§ **WORK INSTRUCTIONS**
From the entries that follow, copy exactly the lines beginning at the line holding "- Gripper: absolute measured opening" and continuing through the line holding "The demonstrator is".

Start of Block

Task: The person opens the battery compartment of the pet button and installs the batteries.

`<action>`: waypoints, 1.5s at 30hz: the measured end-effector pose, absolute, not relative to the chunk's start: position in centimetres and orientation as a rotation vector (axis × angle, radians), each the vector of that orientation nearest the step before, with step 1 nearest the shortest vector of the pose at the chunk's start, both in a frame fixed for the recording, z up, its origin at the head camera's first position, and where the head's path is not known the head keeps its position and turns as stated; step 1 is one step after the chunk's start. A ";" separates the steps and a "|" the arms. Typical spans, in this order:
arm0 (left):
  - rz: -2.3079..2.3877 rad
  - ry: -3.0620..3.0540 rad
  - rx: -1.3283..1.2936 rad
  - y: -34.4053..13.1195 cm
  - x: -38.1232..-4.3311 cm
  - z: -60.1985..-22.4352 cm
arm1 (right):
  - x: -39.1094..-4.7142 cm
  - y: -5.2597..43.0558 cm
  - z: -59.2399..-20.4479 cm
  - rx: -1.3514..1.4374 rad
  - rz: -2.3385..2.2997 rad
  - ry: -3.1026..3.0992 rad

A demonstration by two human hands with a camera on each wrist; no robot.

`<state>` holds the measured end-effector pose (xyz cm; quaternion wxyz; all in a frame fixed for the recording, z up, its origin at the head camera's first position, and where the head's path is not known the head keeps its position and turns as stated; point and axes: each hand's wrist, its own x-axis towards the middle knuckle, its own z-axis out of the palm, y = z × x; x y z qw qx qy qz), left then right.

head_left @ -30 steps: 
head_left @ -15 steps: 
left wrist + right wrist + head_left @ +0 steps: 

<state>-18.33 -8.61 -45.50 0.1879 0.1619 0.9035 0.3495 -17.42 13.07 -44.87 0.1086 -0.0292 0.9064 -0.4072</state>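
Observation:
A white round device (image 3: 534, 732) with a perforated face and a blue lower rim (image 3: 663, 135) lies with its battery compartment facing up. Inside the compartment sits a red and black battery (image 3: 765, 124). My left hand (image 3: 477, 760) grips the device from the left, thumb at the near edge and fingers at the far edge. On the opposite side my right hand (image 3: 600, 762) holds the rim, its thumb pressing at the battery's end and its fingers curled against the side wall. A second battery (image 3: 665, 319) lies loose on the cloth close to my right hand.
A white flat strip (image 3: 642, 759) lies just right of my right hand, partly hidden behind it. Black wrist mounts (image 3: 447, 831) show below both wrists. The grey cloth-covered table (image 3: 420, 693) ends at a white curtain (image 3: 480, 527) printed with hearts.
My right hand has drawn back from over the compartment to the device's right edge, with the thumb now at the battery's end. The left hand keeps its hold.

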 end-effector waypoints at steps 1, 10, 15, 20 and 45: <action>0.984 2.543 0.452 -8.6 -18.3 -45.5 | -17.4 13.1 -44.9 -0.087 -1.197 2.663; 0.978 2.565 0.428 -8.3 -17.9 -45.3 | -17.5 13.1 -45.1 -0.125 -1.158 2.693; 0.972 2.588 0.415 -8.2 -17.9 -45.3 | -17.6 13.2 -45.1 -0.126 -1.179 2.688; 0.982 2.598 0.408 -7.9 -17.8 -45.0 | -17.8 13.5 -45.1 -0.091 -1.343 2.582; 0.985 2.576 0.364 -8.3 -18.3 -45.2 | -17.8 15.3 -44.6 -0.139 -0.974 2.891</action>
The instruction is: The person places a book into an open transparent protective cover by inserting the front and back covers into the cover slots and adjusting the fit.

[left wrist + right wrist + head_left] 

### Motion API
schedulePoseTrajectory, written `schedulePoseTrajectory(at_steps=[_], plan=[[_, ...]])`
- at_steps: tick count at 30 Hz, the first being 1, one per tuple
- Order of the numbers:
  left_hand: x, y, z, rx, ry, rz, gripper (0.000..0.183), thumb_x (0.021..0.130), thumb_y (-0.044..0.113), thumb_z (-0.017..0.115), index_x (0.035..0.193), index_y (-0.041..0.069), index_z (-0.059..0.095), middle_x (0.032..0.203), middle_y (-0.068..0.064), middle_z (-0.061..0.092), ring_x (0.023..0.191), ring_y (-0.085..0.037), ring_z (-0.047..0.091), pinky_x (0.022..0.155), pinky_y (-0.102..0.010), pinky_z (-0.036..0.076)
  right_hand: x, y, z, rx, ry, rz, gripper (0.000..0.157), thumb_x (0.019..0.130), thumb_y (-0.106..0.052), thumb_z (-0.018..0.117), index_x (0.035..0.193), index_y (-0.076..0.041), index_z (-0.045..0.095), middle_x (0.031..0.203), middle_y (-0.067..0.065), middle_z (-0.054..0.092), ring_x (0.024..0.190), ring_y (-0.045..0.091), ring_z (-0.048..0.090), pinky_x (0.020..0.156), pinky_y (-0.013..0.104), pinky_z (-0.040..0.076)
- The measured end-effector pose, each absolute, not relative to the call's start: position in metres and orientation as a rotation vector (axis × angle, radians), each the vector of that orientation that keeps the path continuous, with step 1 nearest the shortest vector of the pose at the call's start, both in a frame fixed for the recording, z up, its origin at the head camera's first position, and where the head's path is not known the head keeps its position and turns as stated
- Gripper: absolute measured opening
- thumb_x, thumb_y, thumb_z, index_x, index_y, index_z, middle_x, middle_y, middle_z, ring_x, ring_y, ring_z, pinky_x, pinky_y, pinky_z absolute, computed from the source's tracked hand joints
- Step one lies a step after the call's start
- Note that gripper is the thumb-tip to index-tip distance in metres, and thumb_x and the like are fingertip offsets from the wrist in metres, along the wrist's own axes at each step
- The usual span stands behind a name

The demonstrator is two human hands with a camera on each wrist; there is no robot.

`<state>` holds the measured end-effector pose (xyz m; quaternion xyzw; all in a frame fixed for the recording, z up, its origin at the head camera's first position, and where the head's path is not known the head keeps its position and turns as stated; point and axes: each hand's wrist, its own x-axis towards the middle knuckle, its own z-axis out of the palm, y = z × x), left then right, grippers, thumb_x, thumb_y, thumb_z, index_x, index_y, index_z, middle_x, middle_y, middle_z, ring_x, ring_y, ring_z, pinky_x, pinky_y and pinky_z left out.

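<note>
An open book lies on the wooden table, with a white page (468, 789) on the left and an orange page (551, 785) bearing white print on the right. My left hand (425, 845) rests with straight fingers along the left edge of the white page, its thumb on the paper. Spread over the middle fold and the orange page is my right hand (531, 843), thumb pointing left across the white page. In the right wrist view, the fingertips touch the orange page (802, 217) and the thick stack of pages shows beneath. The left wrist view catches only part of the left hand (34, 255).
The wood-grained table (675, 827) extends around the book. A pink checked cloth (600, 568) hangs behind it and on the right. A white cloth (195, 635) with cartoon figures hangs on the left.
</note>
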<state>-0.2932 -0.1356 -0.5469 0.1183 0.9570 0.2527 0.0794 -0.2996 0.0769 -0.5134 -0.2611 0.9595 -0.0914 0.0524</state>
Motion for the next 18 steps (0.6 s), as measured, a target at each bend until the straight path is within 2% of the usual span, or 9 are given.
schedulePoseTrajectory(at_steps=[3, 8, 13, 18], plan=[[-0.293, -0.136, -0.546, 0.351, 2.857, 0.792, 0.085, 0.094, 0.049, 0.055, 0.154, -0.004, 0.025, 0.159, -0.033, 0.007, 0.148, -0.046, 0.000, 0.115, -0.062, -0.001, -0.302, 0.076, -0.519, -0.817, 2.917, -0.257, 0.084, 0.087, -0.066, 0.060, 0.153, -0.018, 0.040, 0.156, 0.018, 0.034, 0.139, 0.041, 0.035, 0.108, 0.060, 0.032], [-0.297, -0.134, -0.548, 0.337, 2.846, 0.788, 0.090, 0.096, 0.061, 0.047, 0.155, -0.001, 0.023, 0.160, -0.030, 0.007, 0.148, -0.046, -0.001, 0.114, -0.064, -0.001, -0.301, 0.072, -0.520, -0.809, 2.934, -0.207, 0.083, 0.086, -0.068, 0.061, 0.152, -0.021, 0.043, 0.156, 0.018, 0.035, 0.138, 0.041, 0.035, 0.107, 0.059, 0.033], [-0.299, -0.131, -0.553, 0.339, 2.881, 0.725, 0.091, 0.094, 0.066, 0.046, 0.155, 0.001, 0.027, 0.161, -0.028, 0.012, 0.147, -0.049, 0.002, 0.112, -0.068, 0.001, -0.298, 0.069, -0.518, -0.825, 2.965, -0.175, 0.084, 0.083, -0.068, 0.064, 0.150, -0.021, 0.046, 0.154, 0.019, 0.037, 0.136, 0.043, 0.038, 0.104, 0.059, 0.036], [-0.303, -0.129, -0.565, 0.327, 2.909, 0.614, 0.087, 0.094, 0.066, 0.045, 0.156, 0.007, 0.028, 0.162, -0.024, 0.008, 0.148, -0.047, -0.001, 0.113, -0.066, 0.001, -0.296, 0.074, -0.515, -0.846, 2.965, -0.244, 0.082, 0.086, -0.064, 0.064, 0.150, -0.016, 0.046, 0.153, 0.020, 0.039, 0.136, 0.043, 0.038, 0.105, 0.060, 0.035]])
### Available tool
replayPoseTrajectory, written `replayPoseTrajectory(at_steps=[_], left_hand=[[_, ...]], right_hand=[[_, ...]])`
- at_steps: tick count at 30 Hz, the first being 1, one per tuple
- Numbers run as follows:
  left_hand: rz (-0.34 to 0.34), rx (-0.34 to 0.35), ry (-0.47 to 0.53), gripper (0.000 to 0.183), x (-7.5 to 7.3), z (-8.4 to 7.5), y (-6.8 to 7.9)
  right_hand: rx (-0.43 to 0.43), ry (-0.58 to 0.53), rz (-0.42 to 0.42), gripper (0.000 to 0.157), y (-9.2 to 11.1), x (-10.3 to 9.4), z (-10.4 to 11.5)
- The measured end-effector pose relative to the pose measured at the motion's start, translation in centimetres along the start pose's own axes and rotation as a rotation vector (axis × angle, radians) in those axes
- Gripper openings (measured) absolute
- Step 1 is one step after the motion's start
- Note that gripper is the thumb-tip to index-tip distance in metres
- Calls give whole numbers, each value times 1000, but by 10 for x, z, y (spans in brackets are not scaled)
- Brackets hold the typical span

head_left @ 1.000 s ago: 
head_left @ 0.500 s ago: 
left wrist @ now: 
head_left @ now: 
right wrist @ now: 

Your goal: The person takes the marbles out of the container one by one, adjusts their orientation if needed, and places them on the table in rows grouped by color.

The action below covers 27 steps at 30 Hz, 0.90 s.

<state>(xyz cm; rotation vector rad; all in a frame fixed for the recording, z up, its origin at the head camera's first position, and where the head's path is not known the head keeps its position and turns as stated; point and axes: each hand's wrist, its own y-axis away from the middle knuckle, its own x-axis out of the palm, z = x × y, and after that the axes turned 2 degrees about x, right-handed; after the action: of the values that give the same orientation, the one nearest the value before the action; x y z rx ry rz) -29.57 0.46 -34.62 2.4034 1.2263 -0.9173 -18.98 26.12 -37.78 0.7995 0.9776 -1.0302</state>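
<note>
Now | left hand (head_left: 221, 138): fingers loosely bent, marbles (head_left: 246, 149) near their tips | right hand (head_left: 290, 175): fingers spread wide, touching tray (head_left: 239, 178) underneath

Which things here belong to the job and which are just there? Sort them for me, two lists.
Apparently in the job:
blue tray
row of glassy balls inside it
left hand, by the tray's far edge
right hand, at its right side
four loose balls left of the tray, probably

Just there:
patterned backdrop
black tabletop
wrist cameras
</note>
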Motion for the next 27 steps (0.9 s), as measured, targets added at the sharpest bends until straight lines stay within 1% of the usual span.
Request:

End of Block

§ **EXPECTED OUTPUT**
- Gripper: absolute measured opening
- thumb_x, thumb_y, thumb_z, index_x, index_y, index_z, middle_x, middle_y, middle_z, ring_x, ring_y, ring_z, pinky_x, pinky_y, pinky_z absolute, computed from the source's tracked hand joints
- Step one lies a step after the call's start
- Note that gripper is the thumb-tip to index-tip distance in metres, and thumb_x and the like are fingertip offsets from the wrist in metres, along the wrist's own axes at each step
- The usual span stands behind a name

The demonstrator is two human hands with a camera on each wrist; there is no robot.

With this, the output is complete.